Suppose 2 teams have 40 really great plays on both sides of the ball over the season. Team A has all 40 high-EPA plays in one game. Team B has 2 or 3 per game. If both teams have the same mean(EPA), which one is more likely to have the better record?

Answer: Team B. If the season-level mean(epa)/play is the same, then it figures that the mean(epa)/play of each team was about equal without the high-EPA plays. If Team A had its high-EPA plays in a single game, then its EPA/play in the rest of their games was much lower than Team B. Lower EPA/play ~ fewer wins.

So from that perspective, EPA/play makes perfect sense as a statistic at the game level, just not the season level.

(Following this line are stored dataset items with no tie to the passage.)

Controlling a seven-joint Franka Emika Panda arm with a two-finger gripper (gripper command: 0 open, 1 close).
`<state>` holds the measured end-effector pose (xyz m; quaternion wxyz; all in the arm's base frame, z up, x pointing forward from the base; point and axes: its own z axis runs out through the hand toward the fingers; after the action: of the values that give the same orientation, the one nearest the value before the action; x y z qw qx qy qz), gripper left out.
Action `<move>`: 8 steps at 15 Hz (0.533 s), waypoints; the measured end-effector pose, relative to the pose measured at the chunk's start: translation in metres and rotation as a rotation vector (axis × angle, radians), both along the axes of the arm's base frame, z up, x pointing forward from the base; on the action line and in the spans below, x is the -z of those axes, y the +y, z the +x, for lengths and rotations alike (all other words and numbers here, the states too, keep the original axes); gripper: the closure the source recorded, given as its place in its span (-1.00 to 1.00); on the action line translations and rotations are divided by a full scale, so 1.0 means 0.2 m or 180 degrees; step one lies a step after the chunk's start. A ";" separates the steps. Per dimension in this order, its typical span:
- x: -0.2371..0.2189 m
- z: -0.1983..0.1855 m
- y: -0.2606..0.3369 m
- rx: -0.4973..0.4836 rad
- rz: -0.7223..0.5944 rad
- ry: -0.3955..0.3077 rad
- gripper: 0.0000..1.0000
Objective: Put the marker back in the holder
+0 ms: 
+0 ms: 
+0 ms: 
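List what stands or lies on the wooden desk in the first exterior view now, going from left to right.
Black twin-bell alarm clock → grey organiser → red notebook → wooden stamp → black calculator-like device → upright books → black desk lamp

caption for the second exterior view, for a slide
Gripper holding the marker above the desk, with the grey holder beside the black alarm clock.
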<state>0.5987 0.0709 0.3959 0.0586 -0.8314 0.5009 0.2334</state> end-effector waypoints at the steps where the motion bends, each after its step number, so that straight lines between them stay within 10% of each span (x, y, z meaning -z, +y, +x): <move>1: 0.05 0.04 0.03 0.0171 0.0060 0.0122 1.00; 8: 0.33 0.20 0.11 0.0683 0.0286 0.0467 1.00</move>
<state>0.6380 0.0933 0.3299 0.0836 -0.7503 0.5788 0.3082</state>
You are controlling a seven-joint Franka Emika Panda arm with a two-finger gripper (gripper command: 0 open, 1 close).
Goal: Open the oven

This is getting perhaps a little technical, but an important thing to note about the RBDMS.com type graph is that it’s not EPA is not actually bivariate at the play level. In other words, no single play gives you both an Offensive EPA and a Defensive EPA value. The only way to create a meaningful duple (off_EPA, def_EPA) is by summarizing at the drive-, game-, or season-level. Once we have those duples, we can put them on a grid and then find the central tendency.

Finding a better season-level mean(epa)

What I’m going to try to do now is to resolve (or at least address) points 1-3 and produce a plot that tells the same story as the initial one, plotting Offensive EPA vs. Defensive EPA, while also communicating any other little discoveries we make along the way.

The plan of work is as follows. For each team for the 2019 season:

We calculate game-level mean(epa) for offense and defense
We use those game-level means to find a season-level bivariate median, in this case a depth median or Tukey median.
We use the depth medians of the bivariate distributions to create bag plots, which do the same job as box plots but for 2 dimensions.
We use the Euclidean distance between each bivariate point (i.e. each game) to find a deviation score.
We plot each team’s depth median and deviation score on a 2-d grid and crack a cold one.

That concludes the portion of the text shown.